When you look at the evolution of the automotive industry in the United States, it is clear that the price and availability of gasoline, coupled with the onset of emissions regulations, had a huge impact. These factors led to the increasing demand for smaller and more fuel efficient cars. The post World War II American offerings, at first, were designed with zero regard for fuel economy. The big gas guzzling boats were the order of the day from the entry level models on up to the top of the heap. But by the time the 1950s were coming to a close, whispers of a new era started to be heard over the horizon.
As the need for compact, economical cars became more clear to the American Big Three, small cars were already popular in Europe and other parts of the world. One of these was the car that we now know as the Volkswagen Beetle. The origins of this car are interesting, if perhaps somewhat disturbing to some considering the major player involved.
In 1933 Adolph Hitler, who was the Chancellor of Germany, put none other than Ferdinand Porsche to the task of designing what he described as the “people’s car.” The term “volks” taken literally translates to “people’s.” He wanted everyone in Germany to be able to afford the car, which would be able to transport a couple and up to three children. He even concocted a plan to deduct funds from workers’ paychecks to be used for the eventual purchase of the government subsidized vehicle. Work went forward on the design, and by the early 1940s a limited number were owned by the upper crust, but due to international pressures fuel was in short supply. The Second World War halted civilian Volkswagen production.
After the war, the British automobile manufacturers could have had the factory taken apart and shipped to them, but they didn’t want it. They felt that the car was “unattractive” and not suitable for the British public. It was offered to Henry Ford II for free, but his people told him that the car “isn’t worth a damn.”
Ultimately, the factory was reopened under the guidance of a Major Hirst of the British army, and the rest, as they say, is history.

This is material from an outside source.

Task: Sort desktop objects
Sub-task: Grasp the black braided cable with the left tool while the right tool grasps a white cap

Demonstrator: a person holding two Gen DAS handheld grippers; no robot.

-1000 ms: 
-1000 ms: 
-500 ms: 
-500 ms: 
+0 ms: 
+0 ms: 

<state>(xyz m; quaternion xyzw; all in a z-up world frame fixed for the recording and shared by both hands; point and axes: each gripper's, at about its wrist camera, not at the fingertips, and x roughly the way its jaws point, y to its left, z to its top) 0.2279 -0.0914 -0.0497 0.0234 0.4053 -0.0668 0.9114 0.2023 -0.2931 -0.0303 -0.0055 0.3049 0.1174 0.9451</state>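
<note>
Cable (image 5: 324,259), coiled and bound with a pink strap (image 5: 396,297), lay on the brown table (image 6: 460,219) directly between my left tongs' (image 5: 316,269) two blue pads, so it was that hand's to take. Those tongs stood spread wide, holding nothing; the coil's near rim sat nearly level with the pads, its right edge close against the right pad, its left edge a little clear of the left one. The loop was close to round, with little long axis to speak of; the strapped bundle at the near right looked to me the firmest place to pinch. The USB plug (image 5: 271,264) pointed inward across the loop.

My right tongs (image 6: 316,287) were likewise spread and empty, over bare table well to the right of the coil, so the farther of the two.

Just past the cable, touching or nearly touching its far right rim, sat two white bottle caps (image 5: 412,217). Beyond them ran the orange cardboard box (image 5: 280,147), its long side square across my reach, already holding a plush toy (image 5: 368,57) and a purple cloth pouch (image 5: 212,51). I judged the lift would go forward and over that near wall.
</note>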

The car was originally marketed as the “Type 1” in the United States, and the name “Beetle” wasn’t used in marketing material until 1967. By that time, the car was ubiquitous on the American roadways, and it had earned its reputation as one the most durable cars available that provided great value considering the price and the fuel economy it delivered.

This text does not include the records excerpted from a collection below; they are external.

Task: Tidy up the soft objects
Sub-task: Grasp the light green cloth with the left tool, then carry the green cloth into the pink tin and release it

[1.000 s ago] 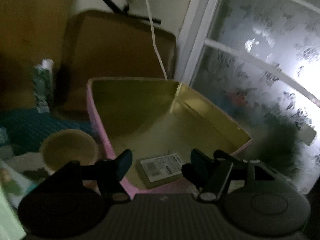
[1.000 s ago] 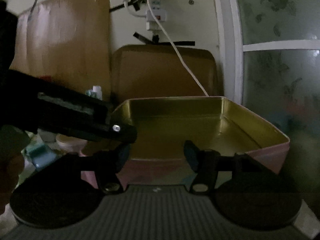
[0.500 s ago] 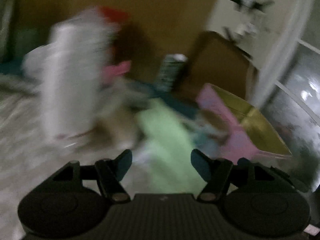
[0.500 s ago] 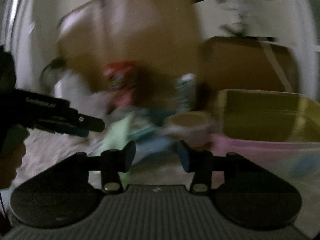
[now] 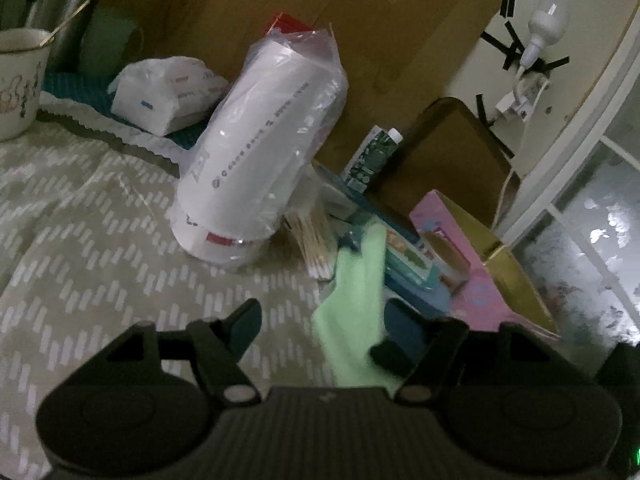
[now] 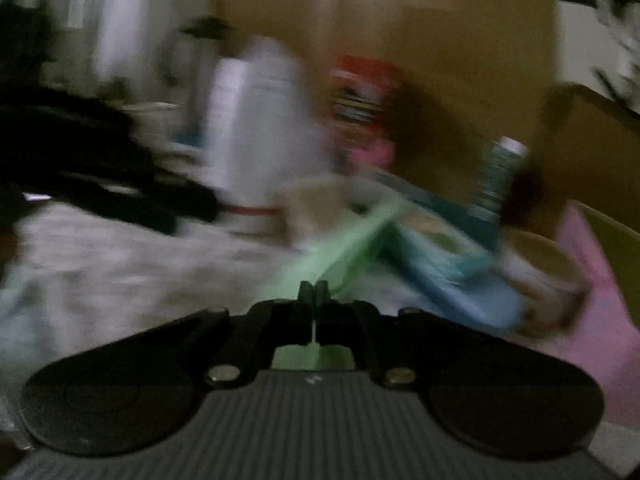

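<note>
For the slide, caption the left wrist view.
Open left gripper over the green cloth, beside bagged paper cups.

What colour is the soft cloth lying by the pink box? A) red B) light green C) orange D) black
B, the cloth draped from the clutter down toward the left gripper is pale green, and it lies just left of the pink box.

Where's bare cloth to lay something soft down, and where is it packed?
Free: the patterned tablecloth, from the mug across to the bagged cup stack and toward the left gripper. Crowded: right of that stack, where cotton swabs, green cloth, flat packets and pink tin crowd together.
</note>
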Action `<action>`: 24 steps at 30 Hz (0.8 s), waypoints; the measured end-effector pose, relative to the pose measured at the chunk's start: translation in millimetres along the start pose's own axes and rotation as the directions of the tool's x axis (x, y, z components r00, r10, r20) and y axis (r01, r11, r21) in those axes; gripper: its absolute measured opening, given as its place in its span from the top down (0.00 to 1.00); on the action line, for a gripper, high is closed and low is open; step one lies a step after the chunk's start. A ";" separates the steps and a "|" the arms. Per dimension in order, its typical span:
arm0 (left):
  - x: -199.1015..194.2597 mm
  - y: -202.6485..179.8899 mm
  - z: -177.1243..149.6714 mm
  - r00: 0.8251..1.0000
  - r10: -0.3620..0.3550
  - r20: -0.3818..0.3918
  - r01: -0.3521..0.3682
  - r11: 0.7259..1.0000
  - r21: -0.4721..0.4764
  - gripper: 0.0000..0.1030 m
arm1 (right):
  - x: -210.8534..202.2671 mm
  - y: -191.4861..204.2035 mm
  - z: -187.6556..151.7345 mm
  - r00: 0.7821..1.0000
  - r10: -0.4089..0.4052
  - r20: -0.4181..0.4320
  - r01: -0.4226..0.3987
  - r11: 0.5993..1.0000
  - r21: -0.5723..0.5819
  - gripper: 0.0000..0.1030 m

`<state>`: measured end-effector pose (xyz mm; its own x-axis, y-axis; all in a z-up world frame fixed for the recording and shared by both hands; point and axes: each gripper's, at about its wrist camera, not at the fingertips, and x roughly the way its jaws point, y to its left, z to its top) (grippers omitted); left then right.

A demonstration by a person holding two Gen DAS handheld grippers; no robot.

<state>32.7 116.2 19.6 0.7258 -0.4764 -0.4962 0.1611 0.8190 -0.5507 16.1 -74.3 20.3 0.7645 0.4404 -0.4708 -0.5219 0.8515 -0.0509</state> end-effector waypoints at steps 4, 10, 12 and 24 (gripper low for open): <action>6.6 4.2 -5.9 0.999 0.016 -0.049 -0.016 1.000 0.017 0.55 | -8.5 36.9 2.7 0.990 0.138 0.022 -0.135 0.986 -0.092 0.97; 16.3 8.3 -21.5 0.991 0.059 -0.124 -0.053 0.997 0.050 0.91 | -0.3 61.4 -4.1 0.984 0.181 -0.006 -0.179 0.968 -0.175 0.95; 15.1 11.3 -21.0 0.990 0.066 -0.125 -0.062 0.997 0.043 0.92 | 0.5 59.0 -6.6 0.987 0.162 -0.020 -0.163 0.971 -0.174 0.87; 11.3 20.5 -18.5 0.991 0.051 -0.125 -0.046 0.998 0.045 0.92 | 26.9 45.4 -4.8 0.982 0.150 -0.115 -0.162 0.981 -0.110 0.06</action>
<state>31.8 121.7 -9.7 0.6436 -0.4703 -0.6038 0.1578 0.8535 -0.4966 11.2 -25.2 1.0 0.6290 0.5271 -0.5715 -0.6774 0.7323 -0.0701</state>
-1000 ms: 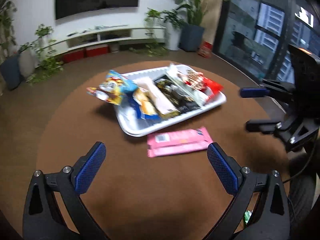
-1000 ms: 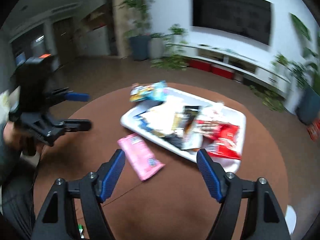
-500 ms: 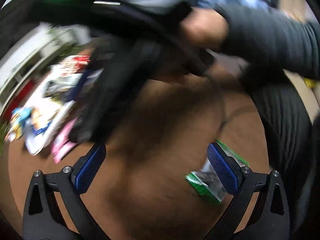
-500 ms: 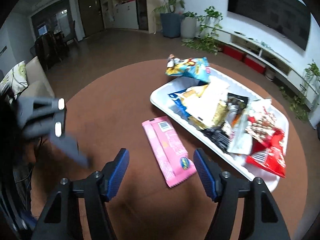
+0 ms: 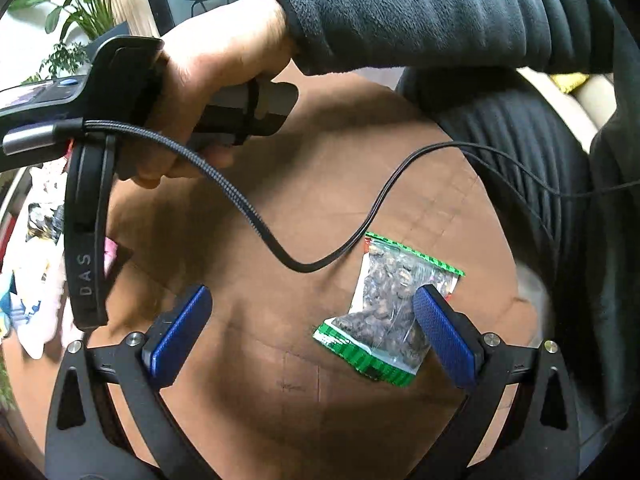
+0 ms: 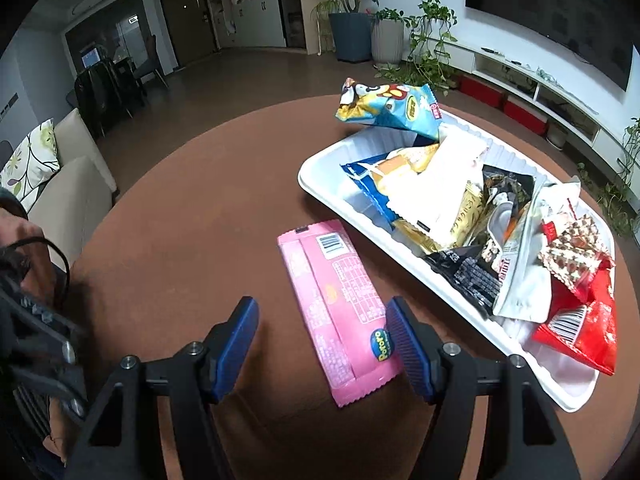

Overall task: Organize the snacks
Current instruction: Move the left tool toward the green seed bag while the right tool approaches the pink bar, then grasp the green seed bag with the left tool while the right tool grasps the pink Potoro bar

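Left gripper [image 5: 308, 328]: tilted steeply downward, blue-padded fingers [image 5: 180, 330] spread wide, nothing pressed between them. Right gripper [image 6: 320, 342]: likewise angled downward, jaws apart, pads [image 6: 408, 346] clear of contact. Right hand [image 5: 208, 76]: wrapped around the right gripper's handle, forearm in a grey fleece sleeve [image 5: 420, 12] reaching across from the right of the left wrist view.

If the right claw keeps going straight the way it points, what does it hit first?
Most likely the pink snack packet lying flat on the brown table. The open right claw already frames the packet's near end, which sits closer to one finger. Depth is uncertain.
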Demonstrator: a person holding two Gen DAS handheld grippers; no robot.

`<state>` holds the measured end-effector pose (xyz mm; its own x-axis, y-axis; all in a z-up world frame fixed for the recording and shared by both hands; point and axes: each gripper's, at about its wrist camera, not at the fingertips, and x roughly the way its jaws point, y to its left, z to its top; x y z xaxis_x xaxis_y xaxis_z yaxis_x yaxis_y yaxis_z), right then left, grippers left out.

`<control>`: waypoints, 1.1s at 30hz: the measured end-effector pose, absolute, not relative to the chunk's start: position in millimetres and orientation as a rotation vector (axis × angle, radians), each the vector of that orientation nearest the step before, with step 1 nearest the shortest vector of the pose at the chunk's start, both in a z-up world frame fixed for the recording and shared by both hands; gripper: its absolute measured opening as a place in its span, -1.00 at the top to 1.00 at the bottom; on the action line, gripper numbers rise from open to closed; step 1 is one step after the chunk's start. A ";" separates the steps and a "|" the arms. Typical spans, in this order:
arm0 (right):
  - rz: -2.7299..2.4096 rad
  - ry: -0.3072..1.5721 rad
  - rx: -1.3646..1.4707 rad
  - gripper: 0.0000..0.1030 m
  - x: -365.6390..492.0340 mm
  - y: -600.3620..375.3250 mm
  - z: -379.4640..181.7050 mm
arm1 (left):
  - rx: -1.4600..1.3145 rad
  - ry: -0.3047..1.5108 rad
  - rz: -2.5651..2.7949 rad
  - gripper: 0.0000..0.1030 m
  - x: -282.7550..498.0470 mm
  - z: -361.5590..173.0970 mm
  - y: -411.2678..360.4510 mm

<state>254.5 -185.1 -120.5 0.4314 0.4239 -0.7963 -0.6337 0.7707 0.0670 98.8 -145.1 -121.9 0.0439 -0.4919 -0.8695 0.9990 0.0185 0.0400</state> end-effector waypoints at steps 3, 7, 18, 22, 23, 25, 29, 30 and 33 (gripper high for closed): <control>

By 1972, total Volkswagen sales had reached 15,007,034, surpassing the Ford Model T to make it the most prolific selling car of all time. But this was right around the time when Japanese imports started to pour in, and competition increased. The look of the Volkswagen Beetle was no longer striking a chord. They introduced the Golf, which looked more like the Japanese cars, and de-emphasized the Beetle in the United States.
By the late 1970s, the Beetle was no longer made in Germany, shifting focus to Mexico and Brazil. The “New Beetle” made a push in the United States when it was introduced to the public in 1998, and it lasted through the 2003 model year.
The Volkswagen Beetle is now returning for yet another run, and time will tell whether the public is ready for another incarnation of this truly unique, historic, and iconic motor vehicle.